* _GOAL OF THE EXERCISE_
Set every line of the listing down again, keeping it identical.

* _SUPPLIED INFORMATION_

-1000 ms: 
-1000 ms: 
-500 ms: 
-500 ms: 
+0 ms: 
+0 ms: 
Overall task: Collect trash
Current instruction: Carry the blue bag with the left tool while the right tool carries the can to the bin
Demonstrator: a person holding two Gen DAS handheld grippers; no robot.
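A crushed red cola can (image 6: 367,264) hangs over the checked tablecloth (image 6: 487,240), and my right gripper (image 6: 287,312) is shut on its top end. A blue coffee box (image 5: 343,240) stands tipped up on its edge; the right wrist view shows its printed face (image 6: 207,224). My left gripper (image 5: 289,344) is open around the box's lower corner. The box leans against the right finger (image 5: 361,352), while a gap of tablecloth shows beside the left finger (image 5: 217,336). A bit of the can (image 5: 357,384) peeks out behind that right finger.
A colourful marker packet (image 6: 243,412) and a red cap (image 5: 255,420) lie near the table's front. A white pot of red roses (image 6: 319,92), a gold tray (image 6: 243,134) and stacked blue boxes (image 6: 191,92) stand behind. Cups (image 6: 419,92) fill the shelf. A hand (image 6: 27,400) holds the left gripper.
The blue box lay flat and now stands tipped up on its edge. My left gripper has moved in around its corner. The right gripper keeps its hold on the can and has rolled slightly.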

* _RESPONSE TO THE EXERCISE_
-1000 ms: 
-1000 ms: 
-500 ms: 
-500 ms: 
+0 ms: 
+0 ms: 
Overall task: Collect trash
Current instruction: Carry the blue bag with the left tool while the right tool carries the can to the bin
Demonstrator: a person holding two Gen DAS handheld grippers; no robot.
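A crushed red cola can (image 6: 367,264) hangs over the checked tablecloth (image 6: 487,240), and my right gripper (image 6: 287,312) is shut on its top end. A blue coffee box (image 5: 343,240) stands tipped up on its edge; the right wrist view shows its printed face (image 6: 207,224). My left gripper (image 5: 289,344) is open around the box's lower corner. The box leans against the right finger (image 5: 361,352), while a gap of tablecloth shows beside the left finger (image 5: 217,336). A bit of the can (image 5: 357,384) peeks out behind that right finger.
A colourful marker packet (image 6: 243,412) and a red cap (image 5: 255,420) lie near the table's front. A white pot of red roses (image 6: 319,92), a gold tray (image 6: 243,134) and stacked blue boxes (image 6: 191,92) stand behind. Cups (image 6: 419,92) fill the shelf. A hand (image 6: 27,400) holds the left gripper.
The blue box lay flat and now stands tipped up on its edge. My left gripper has moved in around its corner. The right gripper keeps its hold on the can and has rolled slightly.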

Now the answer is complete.